The context for this question is a side loaded web application that wants to query the certificate or public key of its underlying connection. The query would be used for certificate or public key pinning. Here, the side loading provides a trusted distribution channel so tampering with HTML/CSS/Javascript is not a concern or threat.

Those who claim its not needed state (1) the platform performs checks so its not needed; (2) CSS or Javascript could use the server's certificate or public key to track users, so its a potential leak; and (3) its inefficient, so its not welcomed.

I think there are a few problems with the arguments. First, we've seen a number of problems in the past, like Diginotar and recently Turkey tampering with DNS. The platform/browser did not detect the problems (sans Chrome due to pinning), so the browsers are not performing the correct checks. I understand the browser cannot know these things (its a "feature" or limitation in the security model), and its the reason I want the apps under my purview to do it.

Second, malware wants to gather and egress data. So the most dangerous parts of the Socket.IO and WebSocket API are open and write. I doubt the ability to query a server's certificate or public key exceeds the risk of open and write.

Third, I'm fairly certain there are better vectors for CSS or Javascript to track users or their browsing (like CSS tracking the color change on a visited link), so I don't consider it an immediate or high priority threat. If it is a threat, I feel the benefits of channel hardening outweigh the possible leak. (Especially in the post-Snowden era).

Finally, regarding efficiency, I have to defer to Dr. Jon Bentley: "If it doesn't have to be correct, I can make it as fast as you'd like it to be". I imagine that includes all kinds of clever optimizations, like eNull when using TLS.

Here's my closed-ended question: is it really considered a potential leak to allow Javascript to ask for the server's certificate? Does the fear of a "leak" of the server's certificate really outweigh the benefits of channel hardening and pinning?

Here's the open-ended question: what don't I understand correctly or what am I missing?
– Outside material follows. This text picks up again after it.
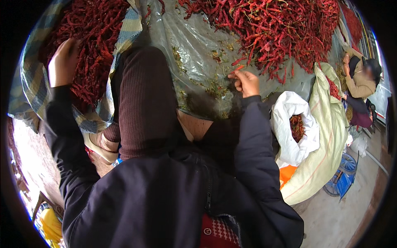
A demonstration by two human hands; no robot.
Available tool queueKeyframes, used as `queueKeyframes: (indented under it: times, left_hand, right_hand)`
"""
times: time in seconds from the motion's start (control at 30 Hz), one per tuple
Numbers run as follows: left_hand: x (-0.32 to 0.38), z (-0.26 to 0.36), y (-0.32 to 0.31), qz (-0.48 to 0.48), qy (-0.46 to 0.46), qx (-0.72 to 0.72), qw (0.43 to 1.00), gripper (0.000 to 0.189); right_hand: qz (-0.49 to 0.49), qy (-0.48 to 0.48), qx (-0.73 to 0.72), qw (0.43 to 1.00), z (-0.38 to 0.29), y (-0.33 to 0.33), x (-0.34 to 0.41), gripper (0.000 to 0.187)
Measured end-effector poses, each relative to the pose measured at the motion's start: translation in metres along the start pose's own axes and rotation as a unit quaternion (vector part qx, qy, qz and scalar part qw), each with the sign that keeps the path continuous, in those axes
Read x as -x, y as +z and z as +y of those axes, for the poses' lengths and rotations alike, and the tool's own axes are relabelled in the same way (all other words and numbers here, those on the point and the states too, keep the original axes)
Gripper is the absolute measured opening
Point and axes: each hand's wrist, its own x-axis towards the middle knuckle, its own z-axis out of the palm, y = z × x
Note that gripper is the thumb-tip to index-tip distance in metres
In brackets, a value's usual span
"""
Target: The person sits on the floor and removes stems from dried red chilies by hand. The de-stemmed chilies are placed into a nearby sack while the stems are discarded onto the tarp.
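My left hand, blurred, is over a heap of dark red dried chili peppers lying in a blue-and-cream checked cloth. Its fingertips are hard to make out, so I cannot tell whether anything is in them. Between thumb and forefinger of my right hand is a small orange-red chili. That hand hovers above a clear plastic sheet strewn with green stems and scraps. Just beyond it rises a large pile of brighter red chilies.
At my right stands an open white bag with reddish chili bits inside, against a tall pale green woven sack. Farther right a person in a tan top sits near another sack. A blue wheeled cart is on the concrete floor.
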Motion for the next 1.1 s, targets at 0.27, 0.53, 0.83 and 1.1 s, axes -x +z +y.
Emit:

I feel like there's a major disconnect between what I want and expect, and what the folks writing the standards are willing to provide.

For completeness, "web application" is the generic term and would cover, for example, Sys Apps, Hosted Apps, Chrome Apps, Packaged Apps, Installable Apps, etc. It would not cover other web apps, like Bookmarked Apps because that would require a fetch.

Related: another good question on WebSocket security: Elaborate websockets security, but it does not discuss missing features.